#### What you have to do
Reproduce each line of the material precisely.
==== Provided material
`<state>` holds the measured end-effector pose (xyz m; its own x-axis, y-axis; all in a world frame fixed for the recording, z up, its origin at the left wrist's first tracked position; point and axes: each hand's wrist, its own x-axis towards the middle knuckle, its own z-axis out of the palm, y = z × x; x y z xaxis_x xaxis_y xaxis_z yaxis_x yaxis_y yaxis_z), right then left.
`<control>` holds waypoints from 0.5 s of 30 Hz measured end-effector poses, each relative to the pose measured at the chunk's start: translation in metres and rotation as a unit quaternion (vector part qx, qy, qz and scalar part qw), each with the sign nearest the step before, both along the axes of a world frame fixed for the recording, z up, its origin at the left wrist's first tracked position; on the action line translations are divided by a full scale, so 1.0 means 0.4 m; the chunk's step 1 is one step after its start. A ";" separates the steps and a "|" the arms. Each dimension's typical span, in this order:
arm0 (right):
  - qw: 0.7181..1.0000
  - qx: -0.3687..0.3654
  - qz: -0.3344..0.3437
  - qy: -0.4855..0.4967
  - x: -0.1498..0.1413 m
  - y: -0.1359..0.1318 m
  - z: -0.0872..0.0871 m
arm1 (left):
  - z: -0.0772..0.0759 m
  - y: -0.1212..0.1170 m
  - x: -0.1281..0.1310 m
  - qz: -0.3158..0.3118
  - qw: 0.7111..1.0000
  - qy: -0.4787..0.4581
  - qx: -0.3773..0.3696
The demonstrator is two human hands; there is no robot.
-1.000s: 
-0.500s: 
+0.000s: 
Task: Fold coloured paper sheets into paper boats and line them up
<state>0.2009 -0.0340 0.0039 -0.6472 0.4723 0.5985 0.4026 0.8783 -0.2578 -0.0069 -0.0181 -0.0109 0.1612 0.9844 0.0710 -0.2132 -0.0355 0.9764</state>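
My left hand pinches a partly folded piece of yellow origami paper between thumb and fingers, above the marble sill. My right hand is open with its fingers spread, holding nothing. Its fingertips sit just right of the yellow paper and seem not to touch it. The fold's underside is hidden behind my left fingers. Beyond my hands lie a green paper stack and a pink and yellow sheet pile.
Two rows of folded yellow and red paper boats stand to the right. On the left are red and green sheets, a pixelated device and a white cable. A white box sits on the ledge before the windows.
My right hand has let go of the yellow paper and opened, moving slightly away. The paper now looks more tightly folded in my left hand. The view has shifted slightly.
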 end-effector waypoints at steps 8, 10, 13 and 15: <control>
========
#### Answer for the task
`<state>` holds the measured end-effector pose (xyz m; its own x-axis, y-axis; all in a world frame fixed for the recording, z up, its origin at the left wrist's first tracked position; point and axes: each hand's wrist, its own x-axis towards the middle knuckle, its own z-axis out of the palm, y = z × x; x y z xaxis_x xaxis_y xaxis_z yaxis_x yaxis_y yaxis_z), right then left.
`<control>` holds waypoints from 0.5 s of 30 Hz measured end-effector poses, each relative to the pose measured at the chunk's start: translation in metres and rotation as a unit quaternion (vector part qx, qy, qz and scalar part qw), each with the sign nearest the step before, both along the axes of a world frame fixed for the recording, z up, its origin at the left wrist's first tracked position; on the action line translations are divided by a full scale, so 1.0 means 0.4 m; the chunk's step 1 is one step after its start. A ";" separates the steps and a "|" the arms. Each dimension's typical span, in this order:
arm0 (right):
  - qw: 0.7181..1.0000
  - qx: -0.3687..0.3654
  - qz: -0.3344..0.3437
  - qy: -0.4855..0.4967
  - x: -0.1498..0.1413 m
  - y: -0.1359..0.1318 m
  - z: -0.0872..0.0871 m
arm1 (left):
  - z: -0.0772..0.0759 m
  - y: -0.1212..0.1170 m
  - x: -0.1281..0.1310 m
  - qz: -0.3158..0.3118
  - qw: 0.7111..1.0000
  - qy: -0.4787..0.4581
  - qx: -0.3773..0.3696
The demonstrator is two human hands; there is no robot.
-1.000s: 
-0.500s: 
+0.000s: 
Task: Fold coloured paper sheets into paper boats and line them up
<state>0.2009 -0.0340 0.0039 -0.6472 0.4723 0.5985 0.4026 0.8783 -0.2578 -0.0069 -0.0181 -0.0109 0.1612 0.9844 0.0710 -0.2132 -0.0355 0.9764</state>
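My left hand pinches a partly folded piece of yellow origami paper between thumb and fingers, above the marble sill. My right hand is open with its fingers spread, holding nothing. Its fingertips sit just right of the yellow paper and seem not to touch it. The fold's underside is hidden behind my left fingers. Beyond my hands lie a green paper stack and a pink and yellow sheet pile.
Two rows of folded yellow and red paper boats stand to the right. On the left are red and green sheets, a pixelated device and a white cable. A white box sits on the ledge before the windows.
My right hand has let go of the yellow paper and opened, moving slightly away. The paper now looks more tightly folded in my left hand. The view has shifted slightly.
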 end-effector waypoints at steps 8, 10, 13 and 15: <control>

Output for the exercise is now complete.